Did their problem solving improve?  Yes, in fact the problem solving ability of each student improved. Was it because I used the Nintendo DS?  I don’t know.  I continued to do all of the other things I would normally have done in my classroom to help with problem solving, so hopefully those things also had an impact.

What I do know is that using the DS involved more than just math problem-solving skills.  Sharing a DS with three or four other students is not easy when you are six.  It involves taking turns, cooperation and compromise, all of which are important life skills, and a different kind of problem-solving.  All good reasons to begin using the DS again this year.

Dabbling with DS and Deaf Dogs

What are we doing playing Nintendo DS in our classroom?

It all started when Ewan Macintosh came to Moose Jaw last summer.  One of the things he shared was the tremendous improvement in problem solving skills of young children who were regularly using gaming in their classroom, specifically using the game Nintendogs.  I was intrigued, and fortunately my principal, who holds the purse strings, was too.

I checked out a couple of links from Ewan and did some hands-on research of my own since up until that point (I confess!) I had no idea what a Nintendo DS actually looked like.  I should have just asked my students.  When I checked with them, I discovered that despite the fact that many of the families at my school are not what I would call “well-to-do”, all but two of them owned a DS.  Since improving students’ problem-solving skills is a motherhood issue, it seemed like an obvious thing to do.

Nintendogs is a video simulation of owning a pet.  Players can use the stylus to pet their dog, call their dog with a built-in microphone and buy things for their pet. I did consider using a different game, since the dogs in this game appear to be hard of hearing and not overly bright, but it was hard to argue with the curriculum match and track record of this game.

Our class now owns six DS machines and each dog has been adopted by a group of four students.  We’re being helped out with the reading portion of the games by six students from our reading buddy classroom who eagerly leave their classroom to come to ours.   After an initial 45-minute session to get started, we are now trying 10 – 15 minutes each day.

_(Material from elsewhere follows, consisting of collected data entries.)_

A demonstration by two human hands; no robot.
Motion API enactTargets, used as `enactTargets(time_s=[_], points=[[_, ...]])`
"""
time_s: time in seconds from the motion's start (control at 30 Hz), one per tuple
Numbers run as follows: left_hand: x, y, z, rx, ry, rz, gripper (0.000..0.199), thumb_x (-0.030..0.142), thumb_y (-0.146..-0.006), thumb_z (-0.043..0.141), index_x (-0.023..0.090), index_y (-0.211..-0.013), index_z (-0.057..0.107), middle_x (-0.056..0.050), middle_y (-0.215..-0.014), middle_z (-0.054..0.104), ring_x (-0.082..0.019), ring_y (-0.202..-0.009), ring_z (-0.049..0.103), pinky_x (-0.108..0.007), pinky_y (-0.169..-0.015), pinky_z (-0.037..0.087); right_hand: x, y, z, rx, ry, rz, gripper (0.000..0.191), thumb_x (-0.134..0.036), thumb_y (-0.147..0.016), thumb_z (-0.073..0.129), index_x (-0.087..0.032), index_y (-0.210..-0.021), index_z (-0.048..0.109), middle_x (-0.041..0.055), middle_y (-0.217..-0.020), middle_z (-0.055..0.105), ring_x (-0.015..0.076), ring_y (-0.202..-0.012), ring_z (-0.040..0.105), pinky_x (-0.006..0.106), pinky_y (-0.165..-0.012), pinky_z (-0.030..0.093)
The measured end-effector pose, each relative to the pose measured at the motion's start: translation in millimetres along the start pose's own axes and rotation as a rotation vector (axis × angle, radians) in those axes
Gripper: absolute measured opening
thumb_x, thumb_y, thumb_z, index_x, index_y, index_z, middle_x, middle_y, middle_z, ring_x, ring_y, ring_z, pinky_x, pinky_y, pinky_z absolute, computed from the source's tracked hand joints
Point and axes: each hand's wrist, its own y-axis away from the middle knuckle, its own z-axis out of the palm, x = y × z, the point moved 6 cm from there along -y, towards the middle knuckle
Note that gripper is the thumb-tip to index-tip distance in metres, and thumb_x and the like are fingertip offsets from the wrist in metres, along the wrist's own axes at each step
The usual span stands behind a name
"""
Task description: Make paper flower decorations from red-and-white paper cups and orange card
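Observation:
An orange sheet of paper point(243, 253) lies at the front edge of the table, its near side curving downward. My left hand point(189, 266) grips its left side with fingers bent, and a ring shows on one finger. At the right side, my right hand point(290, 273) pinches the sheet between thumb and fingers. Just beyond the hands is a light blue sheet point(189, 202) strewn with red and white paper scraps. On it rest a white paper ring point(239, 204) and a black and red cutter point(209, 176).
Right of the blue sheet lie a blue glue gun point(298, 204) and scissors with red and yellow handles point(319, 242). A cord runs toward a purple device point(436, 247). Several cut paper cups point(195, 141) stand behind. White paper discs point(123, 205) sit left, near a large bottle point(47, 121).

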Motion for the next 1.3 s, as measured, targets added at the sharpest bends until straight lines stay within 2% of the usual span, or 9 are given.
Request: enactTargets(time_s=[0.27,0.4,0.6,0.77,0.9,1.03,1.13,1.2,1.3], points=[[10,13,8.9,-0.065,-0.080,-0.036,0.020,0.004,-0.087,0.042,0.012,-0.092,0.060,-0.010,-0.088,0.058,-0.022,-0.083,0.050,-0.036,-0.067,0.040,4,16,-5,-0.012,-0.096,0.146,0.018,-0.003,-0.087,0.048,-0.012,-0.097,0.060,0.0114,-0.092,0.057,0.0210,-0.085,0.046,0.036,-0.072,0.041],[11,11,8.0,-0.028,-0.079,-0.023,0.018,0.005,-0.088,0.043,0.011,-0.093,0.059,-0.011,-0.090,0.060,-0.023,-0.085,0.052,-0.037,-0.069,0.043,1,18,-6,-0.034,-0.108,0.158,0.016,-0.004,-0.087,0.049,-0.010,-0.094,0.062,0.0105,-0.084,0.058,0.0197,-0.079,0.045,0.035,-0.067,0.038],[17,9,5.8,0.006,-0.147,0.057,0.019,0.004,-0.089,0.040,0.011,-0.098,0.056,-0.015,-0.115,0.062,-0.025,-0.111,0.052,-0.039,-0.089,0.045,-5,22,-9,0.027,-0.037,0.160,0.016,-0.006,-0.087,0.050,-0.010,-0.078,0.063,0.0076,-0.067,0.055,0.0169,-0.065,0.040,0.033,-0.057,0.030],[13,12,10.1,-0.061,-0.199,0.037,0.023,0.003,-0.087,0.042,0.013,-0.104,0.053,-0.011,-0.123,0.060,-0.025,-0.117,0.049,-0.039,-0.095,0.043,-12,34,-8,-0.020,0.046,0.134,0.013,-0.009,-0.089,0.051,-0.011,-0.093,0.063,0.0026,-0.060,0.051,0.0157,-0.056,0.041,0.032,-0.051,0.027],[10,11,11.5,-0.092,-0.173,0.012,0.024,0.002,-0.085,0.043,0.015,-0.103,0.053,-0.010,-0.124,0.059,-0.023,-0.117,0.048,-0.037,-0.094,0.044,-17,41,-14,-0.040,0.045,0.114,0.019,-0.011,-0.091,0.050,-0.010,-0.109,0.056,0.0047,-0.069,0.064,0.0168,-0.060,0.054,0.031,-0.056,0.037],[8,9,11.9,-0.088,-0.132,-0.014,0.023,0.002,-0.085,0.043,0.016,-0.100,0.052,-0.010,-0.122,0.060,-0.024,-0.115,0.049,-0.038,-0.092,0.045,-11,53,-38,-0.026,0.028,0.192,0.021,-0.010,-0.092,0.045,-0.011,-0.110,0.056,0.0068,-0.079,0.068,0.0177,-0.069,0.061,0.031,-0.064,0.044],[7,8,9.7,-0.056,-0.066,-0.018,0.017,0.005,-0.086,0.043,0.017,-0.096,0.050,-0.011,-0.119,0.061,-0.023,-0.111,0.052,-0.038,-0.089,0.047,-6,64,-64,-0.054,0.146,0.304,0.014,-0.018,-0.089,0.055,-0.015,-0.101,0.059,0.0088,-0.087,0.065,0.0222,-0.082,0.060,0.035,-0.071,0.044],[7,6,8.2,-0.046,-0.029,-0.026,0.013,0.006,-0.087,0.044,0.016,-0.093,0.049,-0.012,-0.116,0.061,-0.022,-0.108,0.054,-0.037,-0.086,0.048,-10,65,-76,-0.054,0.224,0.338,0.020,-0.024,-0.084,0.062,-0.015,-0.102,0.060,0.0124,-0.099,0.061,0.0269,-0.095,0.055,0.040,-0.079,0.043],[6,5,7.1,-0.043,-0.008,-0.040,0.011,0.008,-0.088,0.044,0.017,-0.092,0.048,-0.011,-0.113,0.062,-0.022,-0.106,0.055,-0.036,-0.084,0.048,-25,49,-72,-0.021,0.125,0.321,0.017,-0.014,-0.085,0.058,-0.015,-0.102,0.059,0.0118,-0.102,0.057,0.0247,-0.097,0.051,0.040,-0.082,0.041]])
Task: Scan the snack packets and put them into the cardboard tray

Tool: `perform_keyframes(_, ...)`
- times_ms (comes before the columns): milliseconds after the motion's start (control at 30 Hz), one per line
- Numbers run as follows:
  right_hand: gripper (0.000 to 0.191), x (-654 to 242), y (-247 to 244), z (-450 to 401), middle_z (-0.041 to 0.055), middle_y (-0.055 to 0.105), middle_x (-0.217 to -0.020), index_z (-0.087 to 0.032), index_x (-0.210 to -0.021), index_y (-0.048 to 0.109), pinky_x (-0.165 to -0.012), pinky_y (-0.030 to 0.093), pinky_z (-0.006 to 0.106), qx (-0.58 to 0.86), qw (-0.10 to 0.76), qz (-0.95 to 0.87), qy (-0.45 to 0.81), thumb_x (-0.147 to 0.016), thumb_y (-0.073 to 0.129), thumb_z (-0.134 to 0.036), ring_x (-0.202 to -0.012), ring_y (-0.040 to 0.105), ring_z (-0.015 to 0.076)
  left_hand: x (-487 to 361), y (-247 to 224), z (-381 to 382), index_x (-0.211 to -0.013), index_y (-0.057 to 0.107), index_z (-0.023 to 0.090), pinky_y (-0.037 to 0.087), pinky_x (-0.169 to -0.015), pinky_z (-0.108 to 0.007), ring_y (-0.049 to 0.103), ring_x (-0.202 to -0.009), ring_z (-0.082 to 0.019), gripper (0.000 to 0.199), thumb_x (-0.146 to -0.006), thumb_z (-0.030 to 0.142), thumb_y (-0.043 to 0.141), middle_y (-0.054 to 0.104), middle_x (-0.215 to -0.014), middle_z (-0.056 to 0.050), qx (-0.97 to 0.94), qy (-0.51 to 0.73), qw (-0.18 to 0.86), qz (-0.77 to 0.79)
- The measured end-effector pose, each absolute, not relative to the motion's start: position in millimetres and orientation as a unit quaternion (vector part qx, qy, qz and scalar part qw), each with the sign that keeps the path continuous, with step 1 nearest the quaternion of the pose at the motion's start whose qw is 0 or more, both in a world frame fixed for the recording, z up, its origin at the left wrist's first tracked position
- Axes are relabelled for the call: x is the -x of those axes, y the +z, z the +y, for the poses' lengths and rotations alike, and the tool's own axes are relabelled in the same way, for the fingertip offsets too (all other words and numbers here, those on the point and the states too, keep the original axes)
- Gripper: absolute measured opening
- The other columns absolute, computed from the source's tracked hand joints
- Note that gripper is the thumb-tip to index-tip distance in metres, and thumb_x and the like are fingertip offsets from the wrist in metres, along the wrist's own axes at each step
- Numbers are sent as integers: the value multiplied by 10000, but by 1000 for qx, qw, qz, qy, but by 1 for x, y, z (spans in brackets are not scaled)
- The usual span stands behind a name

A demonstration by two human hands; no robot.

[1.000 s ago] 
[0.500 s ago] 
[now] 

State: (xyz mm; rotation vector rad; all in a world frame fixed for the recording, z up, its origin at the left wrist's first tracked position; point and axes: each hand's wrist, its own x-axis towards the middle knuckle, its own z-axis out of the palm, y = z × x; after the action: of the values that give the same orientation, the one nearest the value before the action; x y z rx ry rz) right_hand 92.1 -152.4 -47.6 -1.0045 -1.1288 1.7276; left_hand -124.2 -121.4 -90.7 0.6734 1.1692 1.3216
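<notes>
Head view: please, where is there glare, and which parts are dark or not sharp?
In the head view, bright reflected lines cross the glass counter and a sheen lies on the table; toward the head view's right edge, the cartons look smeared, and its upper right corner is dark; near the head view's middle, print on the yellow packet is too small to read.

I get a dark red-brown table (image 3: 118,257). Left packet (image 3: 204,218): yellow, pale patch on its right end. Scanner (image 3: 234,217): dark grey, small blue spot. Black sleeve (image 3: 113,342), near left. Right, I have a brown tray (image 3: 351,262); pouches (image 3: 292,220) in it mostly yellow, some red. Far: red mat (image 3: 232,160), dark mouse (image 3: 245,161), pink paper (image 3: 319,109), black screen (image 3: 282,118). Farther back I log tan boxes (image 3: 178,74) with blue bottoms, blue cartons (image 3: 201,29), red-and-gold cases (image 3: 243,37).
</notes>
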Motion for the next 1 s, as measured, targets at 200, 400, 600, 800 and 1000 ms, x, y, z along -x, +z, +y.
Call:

The game is, of course, providing incredible engagement and motivation for the students, and we will be incorporating lots of dog themed activities into other subject areas.  I want to know whether it really does improve the children’s problem solving skills though, so after doing a fair amount of checking and finding nothing that suited my needs, I prepared a set of five problems (leaning heavily on a Problem Solver binder I have) that each require different kinds of thinking.  I gave these problems to the students before we began and will give them to the children again later to see if there has been a change.